Through the Partners Enabling Active Rural Living (PEARL) project begun in 2009, CfALHC faculty and student researchers team with community residents to identify environmental, personal and organizational factors that enable or prevent active living in the residents’ communities. Then they plan projects that address needs specific to those communities.
Students and resident volunteers used digital cameras and GPS navigation to map environmental features that encourage or obstruct active living in three surrounding rural towns. Activity models using Google-style maps, which identify what is needed to make these towns “activity friendly,” are in various stages of progress.
“We involve communities in planning and working on projects important to their community,” McCahan explained. “We bring the expertise in terms of research and evidence-based practices. We also bring undergraduate and graduate students from the university to help with these programs.”

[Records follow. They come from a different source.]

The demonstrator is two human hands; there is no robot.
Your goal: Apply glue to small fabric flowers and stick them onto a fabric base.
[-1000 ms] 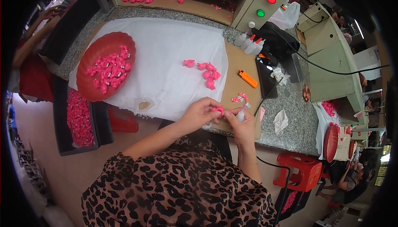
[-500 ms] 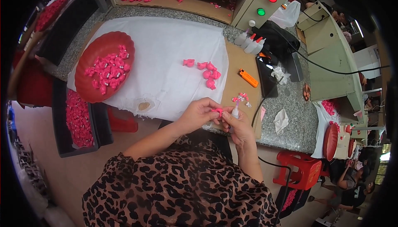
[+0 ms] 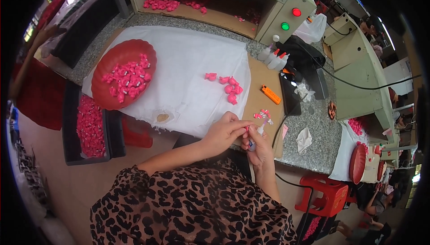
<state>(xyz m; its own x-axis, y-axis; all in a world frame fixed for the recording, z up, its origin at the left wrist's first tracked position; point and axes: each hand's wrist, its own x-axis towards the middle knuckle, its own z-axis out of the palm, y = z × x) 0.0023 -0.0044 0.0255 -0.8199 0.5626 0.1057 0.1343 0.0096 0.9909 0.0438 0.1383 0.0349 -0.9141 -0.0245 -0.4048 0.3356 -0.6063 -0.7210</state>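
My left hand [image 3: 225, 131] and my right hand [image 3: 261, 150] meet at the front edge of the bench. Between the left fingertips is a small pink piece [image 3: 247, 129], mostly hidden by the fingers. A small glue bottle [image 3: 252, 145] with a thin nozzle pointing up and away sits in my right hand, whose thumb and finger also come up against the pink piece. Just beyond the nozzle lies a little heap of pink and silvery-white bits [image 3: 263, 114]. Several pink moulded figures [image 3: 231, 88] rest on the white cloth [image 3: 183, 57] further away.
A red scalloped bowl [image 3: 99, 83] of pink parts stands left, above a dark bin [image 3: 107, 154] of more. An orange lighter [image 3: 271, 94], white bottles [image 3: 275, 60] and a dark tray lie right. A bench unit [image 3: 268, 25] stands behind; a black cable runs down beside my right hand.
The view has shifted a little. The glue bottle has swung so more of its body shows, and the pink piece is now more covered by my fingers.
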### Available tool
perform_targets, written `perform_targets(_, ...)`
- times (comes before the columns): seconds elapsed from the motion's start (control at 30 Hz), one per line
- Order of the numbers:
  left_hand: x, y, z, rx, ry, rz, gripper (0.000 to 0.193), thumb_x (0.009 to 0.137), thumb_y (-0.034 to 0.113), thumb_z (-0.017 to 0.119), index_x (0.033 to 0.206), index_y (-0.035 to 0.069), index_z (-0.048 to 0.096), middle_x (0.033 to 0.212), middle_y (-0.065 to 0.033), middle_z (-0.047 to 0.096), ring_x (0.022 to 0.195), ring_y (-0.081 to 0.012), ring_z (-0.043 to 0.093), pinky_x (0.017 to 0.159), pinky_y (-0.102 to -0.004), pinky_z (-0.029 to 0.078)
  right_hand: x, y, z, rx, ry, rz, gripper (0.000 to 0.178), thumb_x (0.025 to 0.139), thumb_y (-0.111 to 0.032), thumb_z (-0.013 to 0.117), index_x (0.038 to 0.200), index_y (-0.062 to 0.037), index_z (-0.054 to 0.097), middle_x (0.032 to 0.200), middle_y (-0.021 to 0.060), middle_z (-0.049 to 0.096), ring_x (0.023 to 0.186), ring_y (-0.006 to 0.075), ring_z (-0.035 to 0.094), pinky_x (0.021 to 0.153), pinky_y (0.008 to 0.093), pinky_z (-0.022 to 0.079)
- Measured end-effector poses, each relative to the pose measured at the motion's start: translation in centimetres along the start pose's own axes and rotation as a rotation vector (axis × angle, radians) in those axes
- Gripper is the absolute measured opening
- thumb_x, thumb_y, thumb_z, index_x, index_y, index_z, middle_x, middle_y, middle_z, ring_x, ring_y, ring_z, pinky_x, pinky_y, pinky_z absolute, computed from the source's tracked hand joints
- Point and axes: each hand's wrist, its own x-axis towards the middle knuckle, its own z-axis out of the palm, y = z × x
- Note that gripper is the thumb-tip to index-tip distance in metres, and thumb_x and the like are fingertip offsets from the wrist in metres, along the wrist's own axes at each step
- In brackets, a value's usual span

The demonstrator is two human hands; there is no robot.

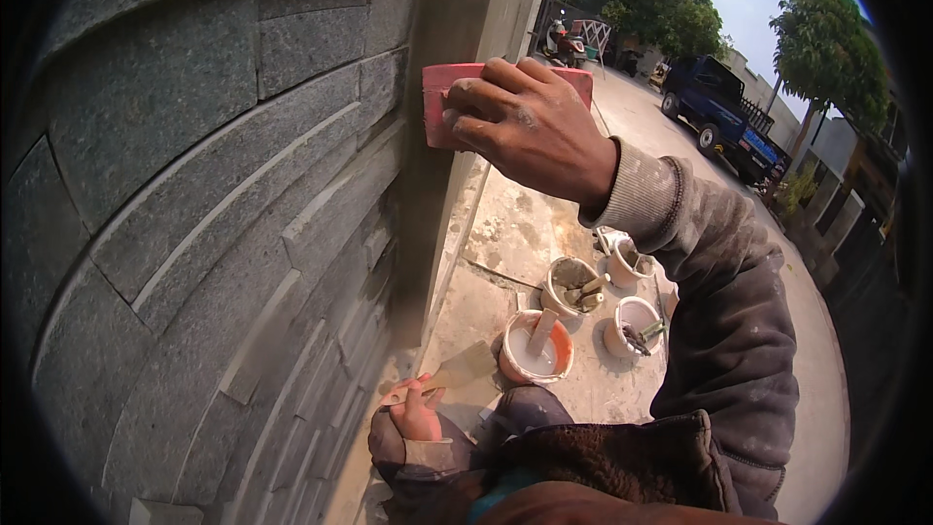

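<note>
My right hand [539,126] is raised, with its fingers curled over a flat pinkish-red plastering float [439,102]. The float is up against the smooth grey plastered edge [442,29] at the end of the stone wall; the hand hides its middle. Low down by my knee, my left hand [418,418] is closed around the orange handle of a putty knife [465,369]. Its broad, dull blade points up and to the right, beside the foot of the wall.
Grey stone cladding [194,185] fills the left side. On the stained paving stand a bucket [562,369] of pale liquid with a stick, a mortar bucket [554,282], and other buckets with tools. A dark blue pickup [714,102] and a motorbike [564,42] are parked farther off.
</note>
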Motion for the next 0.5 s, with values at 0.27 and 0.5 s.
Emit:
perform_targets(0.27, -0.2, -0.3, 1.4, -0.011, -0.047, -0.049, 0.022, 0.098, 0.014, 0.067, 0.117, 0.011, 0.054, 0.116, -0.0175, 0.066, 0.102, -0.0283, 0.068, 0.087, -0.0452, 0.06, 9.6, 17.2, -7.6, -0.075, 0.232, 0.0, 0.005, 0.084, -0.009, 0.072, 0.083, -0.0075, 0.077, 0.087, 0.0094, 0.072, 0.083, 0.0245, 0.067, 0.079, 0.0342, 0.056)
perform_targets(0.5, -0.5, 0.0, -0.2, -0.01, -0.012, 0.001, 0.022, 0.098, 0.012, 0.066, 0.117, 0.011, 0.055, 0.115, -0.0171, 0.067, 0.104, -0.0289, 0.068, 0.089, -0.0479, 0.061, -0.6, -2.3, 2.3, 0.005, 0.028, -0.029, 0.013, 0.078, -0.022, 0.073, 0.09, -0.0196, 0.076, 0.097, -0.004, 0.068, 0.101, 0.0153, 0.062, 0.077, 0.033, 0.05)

Local residents enjoy gardens that students from Plymouth State University help them plant.
In Rumney, the ballpark used primarily by adult teams has been upgraded. In Warren and Plymouth, where skateboarding is popular among youth, skate parks are getting exciting new additions. New children’s playground equipment is being installed in Plymouth’s town park. Residents from Alexandria, Bridgewater, Bristol and Hebron are working with PSU to build non-motorized transportation paths for walking and bicycling around Newfound Lake, a major attraction for all four towns.
CfALHC is funded by a grant from the Centers for Disease Control and Prevention (CDC). McCahan said a full report of CfALHC’s research and results is being compiled, which will be published in the Journal of Rural Social Sciences.
As a 23-year PSU faculty member, McCahan lives what she preaches. A personal trainer, swimmer and skier, she has more than 25 years of experience as an exercise specialist, fitness trainer and lifestyle coach. She is a full Professor in PSU’s Health and Human Performance Department, teaching classes in exercise science and health promotion.